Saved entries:
= = = = = = =

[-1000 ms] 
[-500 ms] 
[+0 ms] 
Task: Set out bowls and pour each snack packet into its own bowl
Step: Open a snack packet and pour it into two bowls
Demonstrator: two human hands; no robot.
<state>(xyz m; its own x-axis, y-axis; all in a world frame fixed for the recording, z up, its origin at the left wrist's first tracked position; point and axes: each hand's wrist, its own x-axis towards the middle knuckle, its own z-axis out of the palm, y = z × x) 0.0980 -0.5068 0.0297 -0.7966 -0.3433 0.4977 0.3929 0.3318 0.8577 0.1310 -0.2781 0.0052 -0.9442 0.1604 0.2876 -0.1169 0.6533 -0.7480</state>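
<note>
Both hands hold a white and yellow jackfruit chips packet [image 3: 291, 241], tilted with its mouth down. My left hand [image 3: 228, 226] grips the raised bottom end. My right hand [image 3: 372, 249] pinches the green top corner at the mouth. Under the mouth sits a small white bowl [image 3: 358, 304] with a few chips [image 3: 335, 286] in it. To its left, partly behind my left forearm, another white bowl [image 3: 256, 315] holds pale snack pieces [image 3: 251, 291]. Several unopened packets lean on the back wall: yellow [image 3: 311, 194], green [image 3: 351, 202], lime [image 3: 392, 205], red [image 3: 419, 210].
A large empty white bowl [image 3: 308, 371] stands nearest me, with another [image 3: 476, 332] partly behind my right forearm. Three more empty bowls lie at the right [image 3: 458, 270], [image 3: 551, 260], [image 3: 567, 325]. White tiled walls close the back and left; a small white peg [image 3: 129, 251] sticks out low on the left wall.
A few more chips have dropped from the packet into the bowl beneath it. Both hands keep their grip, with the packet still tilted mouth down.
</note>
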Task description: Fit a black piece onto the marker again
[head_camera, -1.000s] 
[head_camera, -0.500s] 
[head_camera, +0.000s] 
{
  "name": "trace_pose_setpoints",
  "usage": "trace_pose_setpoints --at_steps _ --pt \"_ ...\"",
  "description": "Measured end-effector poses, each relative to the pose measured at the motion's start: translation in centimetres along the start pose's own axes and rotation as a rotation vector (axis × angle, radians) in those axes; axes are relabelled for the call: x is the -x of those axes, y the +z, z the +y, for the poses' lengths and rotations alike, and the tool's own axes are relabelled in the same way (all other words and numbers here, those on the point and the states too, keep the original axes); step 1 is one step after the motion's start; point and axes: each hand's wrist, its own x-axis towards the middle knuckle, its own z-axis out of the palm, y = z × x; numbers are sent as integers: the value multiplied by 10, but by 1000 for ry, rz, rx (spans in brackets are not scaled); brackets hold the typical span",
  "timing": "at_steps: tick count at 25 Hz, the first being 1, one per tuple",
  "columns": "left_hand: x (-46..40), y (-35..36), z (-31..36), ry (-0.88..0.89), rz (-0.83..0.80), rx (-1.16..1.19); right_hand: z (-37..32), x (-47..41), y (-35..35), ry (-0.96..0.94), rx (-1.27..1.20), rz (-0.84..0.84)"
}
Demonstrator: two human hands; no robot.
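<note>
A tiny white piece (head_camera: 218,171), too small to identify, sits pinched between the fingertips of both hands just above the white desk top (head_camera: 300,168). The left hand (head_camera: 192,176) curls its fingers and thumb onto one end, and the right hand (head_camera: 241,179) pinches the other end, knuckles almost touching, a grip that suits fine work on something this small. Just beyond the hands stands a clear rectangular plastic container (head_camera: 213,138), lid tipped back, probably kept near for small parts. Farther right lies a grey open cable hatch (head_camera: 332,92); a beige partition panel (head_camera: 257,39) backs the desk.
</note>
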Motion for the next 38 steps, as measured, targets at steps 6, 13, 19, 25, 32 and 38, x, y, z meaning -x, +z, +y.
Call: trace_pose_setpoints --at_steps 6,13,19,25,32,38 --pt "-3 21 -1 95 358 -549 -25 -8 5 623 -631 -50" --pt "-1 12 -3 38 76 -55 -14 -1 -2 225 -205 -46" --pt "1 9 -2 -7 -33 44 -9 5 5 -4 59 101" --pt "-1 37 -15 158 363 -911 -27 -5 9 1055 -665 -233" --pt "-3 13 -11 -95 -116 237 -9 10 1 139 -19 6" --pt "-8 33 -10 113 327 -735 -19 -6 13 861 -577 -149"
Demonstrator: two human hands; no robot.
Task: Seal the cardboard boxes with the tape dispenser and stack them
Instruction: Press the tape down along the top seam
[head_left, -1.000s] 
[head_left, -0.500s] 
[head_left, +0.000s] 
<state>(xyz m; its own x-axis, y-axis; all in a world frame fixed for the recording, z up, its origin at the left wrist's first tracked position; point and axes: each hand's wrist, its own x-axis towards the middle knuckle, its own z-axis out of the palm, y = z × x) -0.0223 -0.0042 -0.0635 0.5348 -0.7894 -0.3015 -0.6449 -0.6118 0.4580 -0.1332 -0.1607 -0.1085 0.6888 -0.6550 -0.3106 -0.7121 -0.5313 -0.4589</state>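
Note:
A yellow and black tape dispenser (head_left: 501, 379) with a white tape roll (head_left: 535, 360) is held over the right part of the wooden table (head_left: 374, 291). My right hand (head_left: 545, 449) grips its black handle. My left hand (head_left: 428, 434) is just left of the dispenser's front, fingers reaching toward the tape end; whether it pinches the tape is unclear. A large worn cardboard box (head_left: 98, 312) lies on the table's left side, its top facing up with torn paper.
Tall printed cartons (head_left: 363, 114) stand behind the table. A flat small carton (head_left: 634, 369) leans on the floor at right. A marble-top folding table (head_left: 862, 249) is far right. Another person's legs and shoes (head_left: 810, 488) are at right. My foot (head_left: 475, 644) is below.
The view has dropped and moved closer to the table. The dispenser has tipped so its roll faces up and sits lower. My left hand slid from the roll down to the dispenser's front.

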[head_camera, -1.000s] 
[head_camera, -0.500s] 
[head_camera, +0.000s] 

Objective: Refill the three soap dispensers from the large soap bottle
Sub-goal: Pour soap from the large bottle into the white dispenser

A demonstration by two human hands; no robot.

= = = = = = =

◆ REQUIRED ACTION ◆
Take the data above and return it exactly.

◆ OUTPUT ◆
[-1000 ms] 
[-500 ms] 
[+0 ms] 
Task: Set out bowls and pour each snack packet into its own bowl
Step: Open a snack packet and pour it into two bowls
Demonstrator: two human hands; no robot.
<state>(xyz m; its own x-axis, y-axis; all in a world frame fixed for the recording, z up, its origin at the left wrist's first tracked position; point and axes: each hand's wrist, its own x-axis towards the middle knuckle, its own z-axis out of the palm, y = z × x) 0.0980 -0.5068 0.0297 -0.7966 -0.3433 0.4977 0.3929 0.3318 0.8577 0.1310 -0.2781 0.0052 -0.9442 0.1604 0.2876 -0.1169 0.6533 -0.7480</state>
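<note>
Both hands hold a white and yellow jackfruit chips packet [image 3: 291, 241], tilted with its mouth down. My left hand [image 3: 228, 226] grips the raised bottom end. My right hand [image 3: 372, 249] pinches the green top corner at the mouth. Under the mouth sits a small white bowl [image 3: 358, 304] with a few chips [image 3: 335, 286] in it. To its left, partly behind my left forearm, another white bowl [image 3: 256, 315] holds pale snack pieces [image 3: 251, 291]. Several unopened packets lean on the back wall: yellow [image 3: 311, 194], green [image 3: 351, 202], lime [image 3: 392, 205], red [image 3: 419, 210].
A large empty white bowl [image 3: 308, 371] stands nearest me, with another [image 3: 476, 332] partly behind my right forearm. Three more empty bowls lie at the right [image 3: 458, 270], [image 3: 551, 260], [image 3: 567, 325]. White tiled walls close the back and left; a small white peg [image 3: 129, 251] sticks out low on the left wall.
A few more chips have dropped from the packet into the bowl beneath it. Both hands keep their grip, with the packet still tilted mouth down.
</note>
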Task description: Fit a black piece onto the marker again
[head_camera, -1.000s] 
[head_camera, -0.500s] 
[head_camera, +0.000s] 
{
  "name": "trace_pose_setpoints",
  "usage": "trace_pose_setpoints --at_steps _ --pt \"_ ...\"",
  "description": "Measured end-effector poses, each relative to the pose measured at the motion's start: translation in centimetres along the start pose's own axes and rotation as a rotation vector (axis × angle, radians) in those axes; axes are relabelled for the call: x is the -x of those axes, y the +z, z the +y, for the poses' lengths and rotations alike, and the tool's own axes are relabelled in the same way (all other words and numbers here, those on the point and the states too, keep the original axes); step 1 is one step after the motion's start; point and axes: each hand's wrist, its own x-axis towards the middle knuckle, its own z-axis out of the palm, y = z × x; numbers are sent as integers: the value multiplied by 10, but by 1000 for ry, rz, rx (spans in brackets are not scaled); brackets hold the typical span",
  "timing": "at_steps: tick count at 25 Hz, the first being 1, one per tuple",
  "columns": "left_hand: x (-46..40), y (-35..36), z (-31..36), ry (-0.88..0.89), rz (-0.83..0.80), rx (-1.16..1.19); right_hand: z (-37..32), x (-47..41), y (-35..35), ry (-0.96..0.94), rx (-1.27..1.20), rz (-0.84..0.84)"
}
Demonstrator: two human hands; no robot.
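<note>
A tiny white piece (head_camera: 218,171), too small to identify, sits pinched between the fingertips of both hands just above the white desk top (head_camera: 300,168). The left hand (head_camera: 192,176) curls its fingers and thumb onto one end, and the right hand (head_camera: 241,179) pinches the other end, knuckles almost touching, a grip that suits fine work on something this small. Just beyond the hands stands a clear rectangular plastic container (head_camera: 213,138), lid tipped back, probably kept near for small parts. Farther right lies a grey open cable hatch (head_camera: 332,92); a beige partition panel (head_camera: 257,39) backs the desk.
</note>
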Motion for the next 38 steps, as measured, targets at steps 6, 13, 19, 25, 32 and 38, x, y, z meaning -x, +z, +y.
Call: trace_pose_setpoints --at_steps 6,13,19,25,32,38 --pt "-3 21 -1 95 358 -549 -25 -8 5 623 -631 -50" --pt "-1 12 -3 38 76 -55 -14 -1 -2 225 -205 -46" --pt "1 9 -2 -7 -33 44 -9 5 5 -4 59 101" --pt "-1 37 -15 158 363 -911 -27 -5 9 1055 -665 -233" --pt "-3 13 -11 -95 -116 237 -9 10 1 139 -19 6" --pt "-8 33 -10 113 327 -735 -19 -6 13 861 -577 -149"
Demonstrator: two human hands; no robot.
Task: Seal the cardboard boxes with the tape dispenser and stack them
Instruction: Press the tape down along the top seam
[head_left, -1.000s] 
[head_left, -0.500s] 
[head_left, +0.000s] 
<state>(xyz m; its own x-axis, y-axis; all in a world frame fixed for the recording, z up, its origin at the left wrist's first tracked position; point and axes: each hand's wrist, its own x-axis towards the middle knuckle, its own z-axis out of the palm, y = z × x) -0.0223 -0.0042 -0.0635 0.5348 -0.7894 -0.3015 -0.6449 -0.6118 0.4580 -0.1332 -0.1607 -0.1085 0.6888 -0.6550 -0.3106 -0.7121 -0.5313 -0.4589</state>
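Note:
A yellow and black tape dispenser (head_left: 501, 379) with a white tape roll (head_left: 535, 360) is held over the right part of the wooden table (head_left: 374, 291). My right hand (head_left: 545, 449) grips its black handle. My left hand (head_left: 428, 434) is just left of the dispenser's front, fingers reaching toward the tape end; whether it pinches the tape is unclear. A large worn cardboard box (head_left: 98, 312) lies on the table's left side, its top facing up with torn paper.
Tall printed cartons (head_left: 363, 114) stand behind the table. A flat small carton (head_left: 634, 369) leans on the floor at right. A marble-top folding table (head_left: 862, 249) is far right. Another person's legs and shoes (head_left: 810, 488) are at right. My foot (head_left: 475, 644) is below.
The view has dropped and moved closer to the table. The dispenser has tipped so its roll faces up and sits lower. My left hand slid from the roll down to the dispenser's front.
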
[head_camera, -1.000s] 
[head_camera, -0.500s] 
[head_camera, +0.000s] 

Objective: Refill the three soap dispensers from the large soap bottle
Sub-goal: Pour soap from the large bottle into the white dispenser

A demonstration by two human hands; no robot.

What came before makes up the full response.